BRIEF: For this exercise, transcribe all of the records exactly as given.

EXERCISE INPUT:
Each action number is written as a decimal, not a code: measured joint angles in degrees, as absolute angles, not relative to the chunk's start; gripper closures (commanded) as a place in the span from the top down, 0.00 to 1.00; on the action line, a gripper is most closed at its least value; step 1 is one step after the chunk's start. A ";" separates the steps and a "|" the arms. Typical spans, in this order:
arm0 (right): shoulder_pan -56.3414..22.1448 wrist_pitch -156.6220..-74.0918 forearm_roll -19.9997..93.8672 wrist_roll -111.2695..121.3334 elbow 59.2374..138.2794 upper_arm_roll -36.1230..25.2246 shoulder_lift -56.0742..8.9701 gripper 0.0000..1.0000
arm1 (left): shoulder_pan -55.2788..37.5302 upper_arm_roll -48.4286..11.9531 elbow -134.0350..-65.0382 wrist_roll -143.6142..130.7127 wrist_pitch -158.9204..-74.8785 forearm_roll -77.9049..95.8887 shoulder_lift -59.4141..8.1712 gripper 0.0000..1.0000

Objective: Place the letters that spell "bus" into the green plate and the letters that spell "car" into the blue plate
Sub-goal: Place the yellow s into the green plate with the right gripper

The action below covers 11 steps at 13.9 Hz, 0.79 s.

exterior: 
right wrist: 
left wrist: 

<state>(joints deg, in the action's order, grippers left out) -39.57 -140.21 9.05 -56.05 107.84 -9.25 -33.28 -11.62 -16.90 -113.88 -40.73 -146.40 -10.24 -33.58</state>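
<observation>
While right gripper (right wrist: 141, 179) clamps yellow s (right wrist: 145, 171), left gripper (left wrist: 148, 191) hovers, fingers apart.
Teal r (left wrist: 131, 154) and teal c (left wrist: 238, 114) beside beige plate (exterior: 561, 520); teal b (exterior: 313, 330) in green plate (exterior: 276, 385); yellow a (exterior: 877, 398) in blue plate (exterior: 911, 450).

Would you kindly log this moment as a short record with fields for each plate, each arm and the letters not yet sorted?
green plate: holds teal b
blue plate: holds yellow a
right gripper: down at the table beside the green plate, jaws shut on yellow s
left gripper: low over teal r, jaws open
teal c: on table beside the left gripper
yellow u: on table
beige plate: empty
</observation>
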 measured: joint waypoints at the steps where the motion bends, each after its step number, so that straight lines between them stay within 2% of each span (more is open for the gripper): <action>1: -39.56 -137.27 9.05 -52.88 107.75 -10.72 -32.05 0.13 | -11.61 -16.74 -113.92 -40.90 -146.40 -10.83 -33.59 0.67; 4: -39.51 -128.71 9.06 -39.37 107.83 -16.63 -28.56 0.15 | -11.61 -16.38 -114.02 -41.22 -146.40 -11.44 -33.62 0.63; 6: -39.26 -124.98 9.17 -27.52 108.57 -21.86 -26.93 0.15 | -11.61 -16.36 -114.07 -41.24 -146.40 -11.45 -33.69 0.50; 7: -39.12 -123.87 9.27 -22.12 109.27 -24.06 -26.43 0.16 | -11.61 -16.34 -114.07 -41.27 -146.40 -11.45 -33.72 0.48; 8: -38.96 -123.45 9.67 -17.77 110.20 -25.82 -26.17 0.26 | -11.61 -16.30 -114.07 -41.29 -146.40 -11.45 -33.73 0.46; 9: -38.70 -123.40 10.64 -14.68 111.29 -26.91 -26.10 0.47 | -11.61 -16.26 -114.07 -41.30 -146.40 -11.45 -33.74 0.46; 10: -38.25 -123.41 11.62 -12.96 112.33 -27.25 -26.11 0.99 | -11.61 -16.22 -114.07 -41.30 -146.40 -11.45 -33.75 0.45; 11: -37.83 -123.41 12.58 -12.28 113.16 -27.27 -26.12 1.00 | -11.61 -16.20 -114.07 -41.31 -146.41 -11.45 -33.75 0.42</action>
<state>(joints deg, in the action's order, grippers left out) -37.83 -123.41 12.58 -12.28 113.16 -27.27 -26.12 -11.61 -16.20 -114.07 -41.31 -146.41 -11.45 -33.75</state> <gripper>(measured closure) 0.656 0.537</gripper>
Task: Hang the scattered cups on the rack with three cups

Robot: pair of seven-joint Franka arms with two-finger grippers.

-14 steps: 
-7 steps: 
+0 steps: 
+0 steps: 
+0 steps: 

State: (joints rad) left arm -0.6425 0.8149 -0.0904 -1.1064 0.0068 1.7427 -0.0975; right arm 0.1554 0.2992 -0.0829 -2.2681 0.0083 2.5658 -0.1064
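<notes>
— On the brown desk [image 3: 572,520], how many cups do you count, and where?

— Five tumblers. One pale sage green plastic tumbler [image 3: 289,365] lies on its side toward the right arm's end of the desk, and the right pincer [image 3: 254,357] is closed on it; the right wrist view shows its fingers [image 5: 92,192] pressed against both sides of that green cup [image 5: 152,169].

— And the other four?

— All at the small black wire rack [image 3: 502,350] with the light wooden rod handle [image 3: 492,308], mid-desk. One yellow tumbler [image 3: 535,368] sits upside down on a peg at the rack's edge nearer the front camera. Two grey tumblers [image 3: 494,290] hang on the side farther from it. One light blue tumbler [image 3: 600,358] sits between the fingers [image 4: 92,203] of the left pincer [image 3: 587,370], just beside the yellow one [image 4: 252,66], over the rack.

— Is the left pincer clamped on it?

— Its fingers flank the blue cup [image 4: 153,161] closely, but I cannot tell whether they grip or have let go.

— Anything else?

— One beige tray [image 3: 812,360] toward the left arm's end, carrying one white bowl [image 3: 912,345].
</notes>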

ANSWER FOR THIS EXERCISE:
Each action number is written as a decimal, not a code: measured joint angles in degrees, as absolute angles, not relative to the chunk's start; gripper closures (commanded) as a place in the span from the top down, 0.00 to 1.00; on the action line, a gripper is most closed at its least value; step 1 is one step after the chunk's start. A ";" separates the steps and a "|" the arms. Typical spans, in this order:
arm0 (right): shoulder_pan -56.3414..22.1448 wrist_pitch -156.6220..-74.0918 forearm_roll -19.9997..93.8672 wrist_roll -111.2695..121.3334 elbow 59.2374..138.2794 upper_arm_roll -36.1230..25.2246 shoulder_lift -56.0742..8.9701 gripper 0.0000..1.0000
arm1 (left): shoulder_pan -55.2788..37.5302 upper_arm_roll -48.4286..11.9531 elbow -134.0350..-65.0382 wrist_roll -143.6142..130.7127 wrist_pitch -158.9204..-74.8785 forearm_roll -77.9049..95.8887 shoulder_lift -59.4141..8.1712 gripper 0.0000..1.0000

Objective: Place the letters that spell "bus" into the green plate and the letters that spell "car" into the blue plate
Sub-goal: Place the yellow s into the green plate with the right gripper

The action below covers 11 steps at 13.9 Hz, 0.79 s.

exterior: 
right wrist: 
left wrist: 

<state>(joints deg, in the action's order, grippers left out) -39.57 -140.21 9.05 -56.05 107.84 -9.25 -33.28 -11.62 -16.90 -113.88 -40.73 -146.40 -10.24 -33.58</state>
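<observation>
While right gripper (right wrist: 141, 179) clamps yellow s (right wrist: 145, 171), left gripper (left wrist: 148, 191) hovers, fingers apart.
Teal r (left wrist: 131, 154) and teal c (left wrist: 238, 114) beside beige plate (exterior: 561, 520); teal b (exterior: 313, 330) in green plate (exterior: 276, 385); yellow a (exterior: 877, 398) in blue plate (exterior: 911, 450).

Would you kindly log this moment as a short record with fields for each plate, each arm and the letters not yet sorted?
green plate: holds teal b
blue plate: holds yellow a
right gripper: down at the table beside the green plate, jaws shut on yellow s
left gripper: low over teal r, jaws open
teal c: on table beside the left gripper
yellow u: on table
beige plate: empty
</observation>
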 measured: joint waypoints at the steps where the motion bends, each after its step number, so that straight lines between them stay within 2% of each span (more is open for the gripper): <action>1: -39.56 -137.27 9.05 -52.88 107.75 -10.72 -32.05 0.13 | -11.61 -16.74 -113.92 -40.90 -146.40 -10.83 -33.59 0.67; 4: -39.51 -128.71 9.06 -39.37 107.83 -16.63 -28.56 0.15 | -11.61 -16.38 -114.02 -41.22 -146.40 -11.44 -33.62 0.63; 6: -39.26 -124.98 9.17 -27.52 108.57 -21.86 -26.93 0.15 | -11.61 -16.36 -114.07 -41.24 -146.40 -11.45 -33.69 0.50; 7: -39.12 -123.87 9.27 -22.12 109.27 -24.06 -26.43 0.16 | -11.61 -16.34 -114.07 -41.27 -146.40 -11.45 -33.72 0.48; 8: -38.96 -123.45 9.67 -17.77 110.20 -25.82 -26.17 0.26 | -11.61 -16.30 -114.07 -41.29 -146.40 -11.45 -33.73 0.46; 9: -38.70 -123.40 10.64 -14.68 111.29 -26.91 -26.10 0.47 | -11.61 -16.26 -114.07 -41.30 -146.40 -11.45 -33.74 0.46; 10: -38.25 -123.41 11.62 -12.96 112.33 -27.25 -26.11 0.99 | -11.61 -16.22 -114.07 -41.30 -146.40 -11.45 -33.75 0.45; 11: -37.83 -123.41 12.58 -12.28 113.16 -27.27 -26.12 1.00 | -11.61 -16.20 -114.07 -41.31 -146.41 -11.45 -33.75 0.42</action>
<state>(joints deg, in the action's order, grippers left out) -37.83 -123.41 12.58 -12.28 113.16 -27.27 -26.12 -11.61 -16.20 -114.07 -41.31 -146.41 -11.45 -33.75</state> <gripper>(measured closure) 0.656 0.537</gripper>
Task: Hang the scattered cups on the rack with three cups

Robot: pair of seven-joint Franka arms with two-finger grippers.

-14 steps: 
-7 steps: 
+0 steps: 
+0 steps: 
+0 steps: 

State: (joints rad) left arm -0.6425 0.8149 -0.0904 -1.1064 0.0068 1.7427 -0.0975; right arm 0.1554 0.2992 -0.0829 -2.2681 0.0083 2.5658 -0.1064
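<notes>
— On the brown desk [image 3: 572,520], how many cups do you count, and where?

— Five tumblers. One pale sage green plastic tumbler [image 3: 289,365] lies on its side toward the right arm's end of the desk, and the right pincer [image 3: 254,357] is closed on it; the right wrist view shows its fingers [image 5: 92,192] pressed against both sides of that green cup [image 5: 152,169].

— And the other four?

— All at the small black wire rack [image 3: 502,350] with the light wooden rod handle [image 3: 492,308], mid-desk. One yellow tumbler [image 3: 535,368] sits upside down on a peg at the rack's edge nearer the front camera. Two grey tumblers [image 3: 494,290] hang on the side farther from it. One light blue tumbler [image 3: 600,358] sits between the fingers [image 4: 92,203] of the left pincer [image 3: 587,370], just beside the yellow one [image 4: 252,66], over the rack.

— Is the left pincer clamped on it?

— Its fingers flank the blue cup [image 4: 153,161] closely, but I cannot tell whether they grip or have let go.

— Anything else?

— One beige tray [image 3: 812,360] toward the left arm's end, carrying one white bowl [image 3: 912,345].
</notes>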

With this, the exercise is done.